## Task prompt
All of the data, from the first line to the last, should be reproduced without alteration.

[Stored records]
───

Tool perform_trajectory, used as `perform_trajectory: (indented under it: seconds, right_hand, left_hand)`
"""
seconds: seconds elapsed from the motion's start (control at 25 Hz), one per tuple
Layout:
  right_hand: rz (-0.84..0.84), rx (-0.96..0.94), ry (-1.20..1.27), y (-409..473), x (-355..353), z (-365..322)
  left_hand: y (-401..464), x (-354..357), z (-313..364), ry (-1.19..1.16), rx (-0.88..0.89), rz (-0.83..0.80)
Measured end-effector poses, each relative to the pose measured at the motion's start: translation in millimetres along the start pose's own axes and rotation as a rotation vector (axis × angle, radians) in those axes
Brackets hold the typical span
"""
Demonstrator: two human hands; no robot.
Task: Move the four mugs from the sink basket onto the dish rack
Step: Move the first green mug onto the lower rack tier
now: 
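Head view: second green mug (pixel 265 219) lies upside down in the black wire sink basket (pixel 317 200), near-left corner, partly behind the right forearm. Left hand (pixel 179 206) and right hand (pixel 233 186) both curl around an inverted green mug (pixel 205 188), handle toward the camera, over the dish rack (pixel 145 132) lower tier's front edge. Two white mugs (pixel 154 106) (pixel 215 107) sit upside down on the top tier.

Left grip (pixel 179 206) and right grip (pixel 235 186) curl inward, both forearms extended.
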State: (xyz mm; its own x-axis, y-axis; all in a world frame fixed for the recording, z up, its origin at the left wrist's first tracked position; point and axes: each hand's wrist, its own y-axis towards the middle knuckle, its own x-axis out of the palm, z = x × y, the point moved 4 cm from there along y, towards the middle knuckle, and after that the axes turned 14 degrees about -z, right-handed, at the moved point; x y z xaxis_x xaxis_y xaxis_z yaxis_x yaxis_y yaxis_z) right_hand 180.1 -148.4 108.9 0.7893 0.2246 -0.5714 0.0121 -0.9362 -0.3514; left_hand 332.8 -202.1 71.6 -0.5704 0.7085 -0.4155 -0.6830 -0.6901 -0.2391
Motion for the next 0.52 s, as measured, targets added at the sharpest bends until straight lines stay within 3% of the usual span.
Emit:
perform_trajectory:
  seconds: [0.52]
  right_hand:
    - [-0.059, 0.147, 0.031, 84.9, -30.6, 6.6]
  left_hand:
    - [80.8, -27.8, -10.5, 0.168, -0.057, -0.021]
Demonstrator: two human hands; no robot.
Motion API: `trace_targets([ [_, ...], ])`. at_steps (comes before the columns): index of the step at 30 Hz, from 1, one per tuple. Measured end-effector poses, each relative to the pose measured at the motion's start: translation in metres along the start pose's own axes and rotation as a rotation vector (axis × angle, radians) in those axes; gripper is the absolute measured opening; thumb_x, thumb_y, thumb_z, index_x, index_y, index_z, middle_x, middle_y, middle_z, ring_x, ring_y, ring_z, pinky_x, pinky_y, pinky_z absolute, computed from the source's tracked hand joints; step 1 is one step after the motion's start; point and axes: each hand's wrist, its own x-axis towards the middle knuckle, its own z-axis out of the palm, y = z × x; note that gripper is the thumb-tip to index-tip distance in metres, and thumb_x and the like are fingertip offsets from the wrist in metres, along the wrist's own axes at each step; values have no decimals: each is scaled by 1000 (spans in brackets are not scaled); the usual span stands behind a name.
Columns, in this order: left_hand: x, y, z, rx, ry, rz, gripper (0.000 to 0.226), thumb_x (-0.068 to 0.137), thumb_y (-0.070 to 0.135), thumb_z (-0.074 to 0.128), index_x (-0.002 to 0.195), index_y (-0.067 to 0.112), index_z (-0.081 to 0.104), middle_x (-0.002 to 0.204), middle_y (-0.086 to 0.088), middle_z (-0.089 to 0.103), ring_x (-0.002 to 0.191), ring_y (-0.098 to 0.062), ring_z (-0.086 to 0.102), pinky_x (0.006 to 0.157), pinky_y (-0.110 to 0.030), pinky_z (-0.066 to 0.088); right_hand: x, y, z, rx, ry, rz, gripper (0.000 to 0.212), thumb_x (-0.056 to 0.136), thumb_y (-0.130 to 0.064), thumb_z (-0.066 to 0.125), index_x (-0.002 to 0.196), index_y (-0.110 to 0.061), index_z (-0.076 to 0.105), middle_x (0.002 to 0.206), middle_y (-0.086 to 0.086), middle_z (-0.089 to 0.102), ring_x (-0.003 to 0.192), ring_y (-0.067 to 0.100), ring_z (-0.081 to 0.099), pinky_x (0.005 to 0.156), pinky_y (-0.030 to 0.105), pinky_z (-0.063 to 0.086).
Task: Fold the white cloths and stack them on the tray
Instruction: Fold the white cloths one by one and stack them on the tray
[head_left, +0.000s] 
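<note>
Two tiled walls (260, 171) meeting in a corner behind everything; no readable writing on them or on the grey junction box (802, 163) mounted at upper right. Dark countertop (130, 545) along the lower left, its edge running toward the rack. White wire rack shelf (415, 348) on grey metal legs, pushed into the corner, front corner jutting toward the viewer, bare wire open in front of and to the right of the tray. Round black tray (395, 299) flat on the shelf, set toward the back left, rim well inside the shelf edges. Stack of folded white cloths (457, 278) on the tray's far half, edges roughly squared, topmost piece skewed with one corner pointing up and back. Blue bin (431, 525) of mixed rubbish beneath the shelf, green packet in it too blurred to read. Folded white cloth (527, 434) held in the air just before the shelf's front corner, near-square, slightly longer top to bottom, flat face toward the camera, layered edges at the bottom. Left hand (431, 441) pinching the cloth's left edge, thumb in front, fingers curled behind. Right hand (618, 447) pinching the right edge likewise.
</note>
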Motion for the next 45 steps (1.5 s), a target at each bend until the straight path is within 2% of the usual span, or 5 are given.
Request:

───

## Result for this exercise
Tool perform_trajectory, used as `perform_trajectory: (indented under it: seconds, right_hand, left_hand)`
"""
seconds: seconds elapsed from the motion's start (control at 25 Hz), one per tuple
Layout:
  right_hand: rz (-0.84..0.84), rx (-0.96..0.94), ry (-1.20..1.27), y (-409..473), x (-355..353), z (-365..322)
  left_hand: y (-401..464), x (-354..357), z (-313..364), ry (-1.19..1.16), rx (-0.88..0.89), rz (-0.83..0.80)
Measured end-effector poses, each relative to the pose measured at the motion's start: translation in millimetres along the start pose's own axes and rotation as a rotation vector (axis × angle, radians) in those axes
Brackets hold the typical span
"""
Demonstrator: two human hands; no robot.
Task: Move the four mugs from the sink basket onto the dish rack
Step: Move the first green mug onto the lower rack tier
now: 
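Head view: second green mug (pixel 265 219) lies upside down in the black wire sink basket (pixel 317 200), near-left corner, partly behind the right forearm. Left hand (pixel 179 206) and right hand (pixel 233 186) both curl around an inverted green mug (pixel 205 188), handle toward the camera, over the dish rack (pixel 145 132) lower tier's front edge. Two white mugs (pixel 154 106) (pixel 215 107) sit upside down on the top tier.

Left grip (pixel 179 206) and right grip (pixel 235 186) curl inward, both forearms extended.
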State: (xyz mm; its own x-axis, y-axis; all in a world frame fixed for the recording, z up, its origin at the left wrist's first tracked position; point and axes: each hand's wrist, its own y-axis towards the middle knuckle, its own x-axis out of the palm, z = x × y, the point moved 4 cm from there along y, towards the middle knuckle, and after that the axes turned 14 degrees about -z, right-handed, at the moved point; x y z xaxis_x xaxis_y xaxis_z yaxis_x yaxis_y yaxis_z) right_hand 180.1 -148.4 108.9 0.7893 0.2246 -0.5714 0.0121 -0.9362 -0.3514; left_hand 332.8 -202.1 71.6 -0.5704 0.7085 -0.4155 -0.6830 -0.6901 -0.2391
Motion for the next 0.52 s, as measured, targets added at the sharpest bends until straight lines stay within 3% of the usual span.
Emit:
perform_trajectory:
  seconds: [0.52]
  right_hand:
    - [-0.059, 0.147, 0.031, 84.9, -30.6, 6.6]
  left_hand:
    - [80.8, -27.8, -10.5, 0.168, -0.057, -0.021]
Demonstrator: two human hands; no robot.
Motion API: `trace_targets([ [_, ...], ])`. at_steps (comes before the columns): index of the step at 30 Hz, from 1, one per tuple. Measured end-effector poses, each relative to the pose measured at the motion's start: translation in metres along the start pose's own axes and rotation as a rotation vector (axis × angle, radians) in those axes; gripper is the absolute measured opening; thumb_x, thumb_y, thumb_z, index_x, index_y, index_z, middle_x, middle_y, middle_z, ring_x, ring_y, ring_z, pinky_x, pinky_y, pinky_z absolute, computed from the source's tracked hand joints; step 1 is one step after the motion's start; point and axes: each hand's wrist, its own x-axis towards the middle knuckle, its own z-axis out of the palm, y = z × x; note that gripper is the thumb-tip to index-tip distance in metres, and thumb_x and the like are fingertip offsets from the wrist in metres, along the wrist's own axes at each step; values have no decimals: each is scaled by 1000 (spans in brackets are not scaled); the usual span stands behind a name.
Columns, in this order: left_hand: x, y, z, rx, ry, rz, gripper (0.000 to 0.226), thumb_x (-0.068 to 0.137), thumb_y (-0.070 to 0.135), thumb_z (-0.074 to 0.128), index_x (-0.002 to 0.195), index_y (-0.067 to 0.112), index_z (-0.081 to 0.104), middle_x (-0.002 to 0.204), middle_y (-0.086 to 0.088), middle_z (-0.089 to 0.103), ring_x (-0.002 to 0.191), ring_y (-0.098 to 0.062), ring_z (-0.086 to 0.102), pinky_x (0.006 to 0.157), pinky_y (-0.110 to 0.030), pinky_z (-0.066 to 0.088); right_hand: x, y, z, rx, ry, rz, gripper (0.000 to 0.212), thumb_x (-0.056 to 0.136), thumb_y (-0.130 to 0.064), thumb_z (-0.066 to 0.125), index_x (-0.002 to 0.196), index_y (-0.110 to 0.061), index_z (-0.076 to 0.105), middle_x (0.002 to 0.206), middle_y (-0.086 to 0.086), middle_z (-0.089 to 0.102), ring_x (-0.003 to 0.192), ring_y (-0.067 to 0.100), ring_z (-0.081 to 0.099), pinky_x (0.005 to 0.156), pinky_y (-0.030 to 0.105), pinky_z (-0.063 to 0.086).
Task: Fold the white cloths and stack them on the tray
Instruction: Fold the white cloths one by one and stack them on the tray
[head_left, +0.000s] 
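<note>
Two tiled walls (260, 171) meeting in a corner behind everything; no readable writing on them or on the grey junction box (802, 163) mounted at upper right. Dark countertop (130, 545) along the lower left, its edge running toward the rack. White wire rack shelf (415, 348) on grey metal legs, pushed into the corner, front corner jutting toward the viewer, bare wire open in front of and to the right of the tray. Round black tray (395, 299) flat on the shelf, set toward the back left, rim well inside the shelf edges. Stack of folded white cloths (457, 278) on the tray's far half, edges roughly squared, topmost piece skewed with one corner pointing up and back. Blue bin (431, 525) of mixed rubbish beneath the shelf, green packet in it too blurred to read. Folded white cloth (527, 434) held in the air just before the shelf's front corner, near-square, slightly longer top to bottom, flat face toward the camera, layered edges at the bottom. Left hand (431, 441) pinching the cloth's left edge, thumb in front, fingers curled behind. Right hand (618, 447) pinching the right edge likewise.
</note>
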Motion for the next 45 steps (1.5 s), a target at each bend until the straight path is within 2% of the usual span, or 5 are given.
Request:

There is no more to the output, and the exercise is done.